# Task statement
If anything in the data looks odd, keep it anyway and write the whole listing out unchanged.

##### Data to examine

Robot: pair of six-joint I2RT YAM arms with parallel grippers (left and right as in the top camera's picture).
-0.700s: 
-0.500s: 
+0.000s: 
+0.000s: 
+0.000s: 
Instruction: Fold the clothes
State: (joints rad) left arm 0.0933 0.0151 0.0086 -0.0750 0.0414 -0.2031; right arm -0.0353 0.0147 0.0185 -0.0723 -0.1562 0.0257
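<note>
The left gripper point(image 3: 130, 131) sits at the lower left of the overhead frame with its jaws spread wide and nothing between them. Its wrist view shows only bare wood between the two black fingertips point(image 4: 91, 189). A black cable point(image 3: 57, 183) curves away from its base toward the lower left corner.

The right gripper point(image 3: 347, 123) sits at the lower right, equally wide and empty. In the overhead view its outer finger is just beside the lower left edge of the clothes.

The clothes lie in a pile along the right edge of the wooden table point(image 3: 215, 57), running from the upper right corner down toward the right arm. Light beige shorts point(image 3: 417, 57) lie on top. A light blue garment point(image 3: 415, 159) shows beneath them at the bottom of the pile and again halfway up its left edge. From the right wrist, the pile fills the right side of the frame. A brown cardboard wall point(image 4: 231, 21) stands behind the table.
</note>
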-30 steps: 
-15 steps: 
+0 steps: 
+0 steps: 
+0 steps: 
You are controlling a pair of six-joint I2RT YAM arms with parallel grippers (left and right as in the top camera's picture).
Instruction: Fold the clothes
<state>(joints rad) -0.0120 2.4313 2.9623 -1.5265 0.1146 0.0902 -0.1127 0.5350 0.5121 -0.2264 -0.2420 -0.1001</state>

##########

# Response to the task
Robot: pair of six-joint I2RT YAM arms with parallel grippers (left and right as in the top camera's picture).
-0.700s: 
-0.500s: 
+0.000s: 
+0.000s: 
+0.000s: 
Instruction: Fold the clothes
State: (joints rad) left arm 0.0933 0.0151 0.0086 -0.0750 0.0414 -0.2031; right arm -0.0353 0.0147 0.0185 -0.0723 -0.1562 0.0257
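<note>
The left gripper point(image 3: 130, 131) sits at the lower left of the overhead frame with its jaws spread wide and nothing between them. Its wrist view shows only bare wood between the two black fingertips point(image 4: 91, 189). A black cable point(image 3: 57, 183) curves away from its base toward the lower left corner.

The right gripper point(image 3: 347, 123) sits at the lower right, equally wide and empty. In the overhead view its outer finger is just beside the lower left edge of the clothes.

The clothes lie in a pile along the right edge of the wooden table point(image 3: 215, 57), running from the upper right corner down toward the right arm. Light beige shorts point(image 3: 417, 57) lie on top. A light blue garment point(image 3: 415, 159) shows beneath them at the bottom of the pile and again halfway up its left edge. From the right wrist, the pile fills the right side of the frame. A brown cardboard wall point(image 4: 231, 21) stands behind the table.
</note>
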-30 steps: 
-15 steps: 
+0 steps: 
+0 steps: 
+0 steps: 
You are controlling a pair of six-joint I2RT YAM arms with parallel grippers (left and right as in the top camera's picture).
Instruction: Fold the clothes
<state>(joints rad) -0.0120 2.4313 2.9623 -1.5265 0.1146 0.0902 -0.1127 0.5350 0.5121 -0.2264 -0.2420 -0.1001</state>

No additional answer is expected.